Откуда ему было знать, что я блефовал. В чьих руках ствол, тот и прав, а осложнять себе жизнь, и без того достаточно непростую, восточному господину совсем не хотелось. Здесь он был человеком уважаемым и влиятельным, а на порушенной войной родине он стал бы одним из многих голодных и злых соотечественников. Нет, такие проблемы ему были совершенно ни к чему. И хотя злость распирала его, подмывая броситься на наглеца и разорвать ему глотку, он смог пересилить себя и согласно кивнул.

— Вот и чудненько, — мягко и дружелюбно сказал я, все время держа его на прицеле. — Теперь медленно встань и спокойно, без резких движений ступай к дверям.

Уже стоя на пороге, он, с трудом превозмогая рвущуюся злобу, кривя тонкие губы спросил:

— А ствол? Вернешь?

— А разрешение покажешь? — в тон ему поинтересовался я. — Хочешь, приходи на Лубянку, оформим изъятие по всем правилам. А коли нет, то сделай милость, иди отсюда. Быстро.

И он с силой захлопнул дверь.

Отчего-то я сильно сомневался в том, что судьба сведет нас еще раз. Разве что в Краю Вечной Охоты.

* * *

Благодушный и расслабленный, одиноко сидел я за небольшим столиком. Вокруг навытяжку стояла торжественная тишина, лишь изредка нарушаемая легким звоном столовых приборов. За спиной моей непоколебимо возвышалась мраморная колонна, надежно прикрывая тылы, необъятных размеров зал был почти пуст, и я бы даже сказал — пустынен. Редкие столики терялись в его роскошном пространстве, обильно изукрашенном позолотой, скульптурами каких-то не узнанных мною божеств, фонарными столбами, и целиком прикрытом от суетной Москвы огромным витражным потолком. Посередине зала тихо изливался фонтан, а в нем лениво плавали золотые рыбки.

Удовольствие, которое я испытывал от этого заведения, было абсолютно законченным и комплексным по сути, ибо обед, приятным грузом лежавший на дне меня, был вполне достоин того шикарного интерьера, в котором я его поглощал.

Ароматная, нежная донская солянка с речной рыбой, осетрина «броше» с соусом «Тартар», в сочетании с бокалом «Chateau les Hebras» 1991 года и кусочком торта «Черный лес» на десерт, привели меня в состояние совершенно непристойного умиления. Удобно раскинувшись в мягком кресле, я по очереди воздавал должное то малюсенькой чашечке с крепчайшим кофе, то изумительному «Martell L'Or de Martell», который местные умельцы наливали в хрупкий бокал, а затем специальный человек на моих глазах слегка нагревал его на специальной же горелке.

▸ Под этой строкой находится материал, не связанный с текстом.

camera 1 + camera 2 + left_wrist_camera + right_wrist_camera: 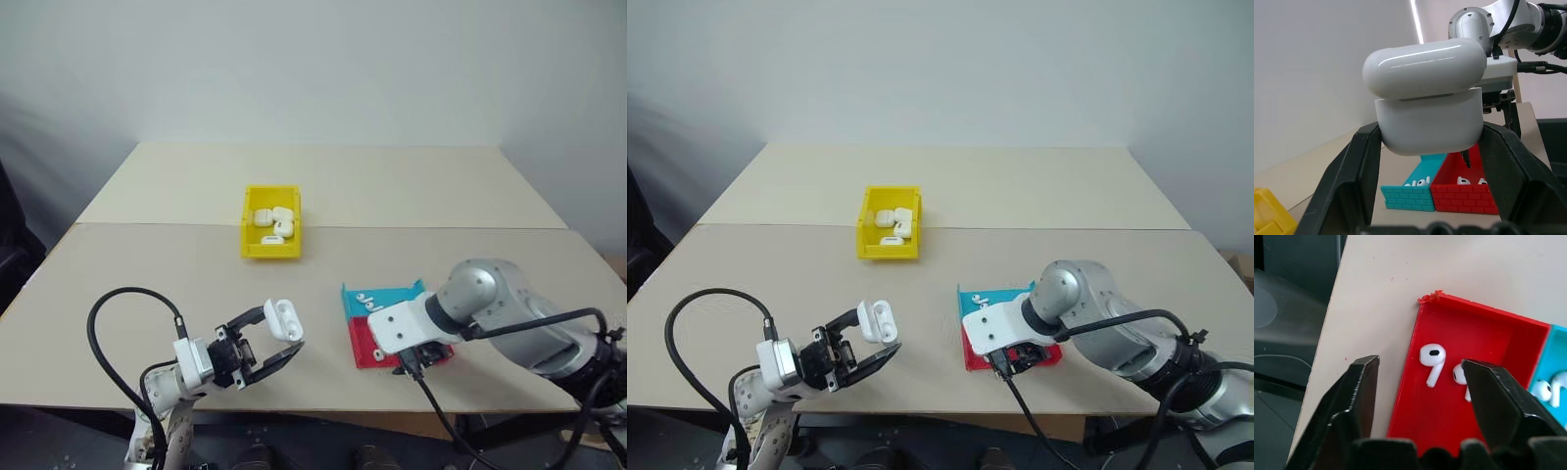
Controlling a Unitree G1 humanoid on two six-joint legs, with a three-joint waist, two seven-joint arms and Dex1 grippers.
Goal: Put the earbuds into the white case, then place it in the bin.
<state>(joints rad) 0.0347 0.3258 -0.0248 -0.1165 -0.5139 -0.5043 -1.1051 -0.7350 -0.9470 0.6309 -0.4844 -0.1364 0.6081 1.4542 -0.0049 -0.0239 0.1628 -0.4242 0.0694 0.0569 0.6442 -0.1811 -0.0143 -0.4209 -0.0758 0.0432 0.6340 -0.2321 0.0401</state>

Любовь к жизни переполняла меня, я просто лучился положительными эмоциями. Как совершенно верно подметил один английский писатель, количество прегрешений, которые человек готов простить миру после хорошего обеда, до обеда привело бы того же самого человека в ужас. Все мы рабы желудка в той или иной степени, и я отнюдь не являлся исключением. Сидя в грязной яме в Пешаваре я часто вспоминал дом, отца, близких людей. Но то, с какой интенсивностью я вспоминал кухню тетушки Франсуазы, не шло ни в какое сравнение со всем остальным. И ничего поделать с этим я не мог. Да, честно говоря, и не пытался.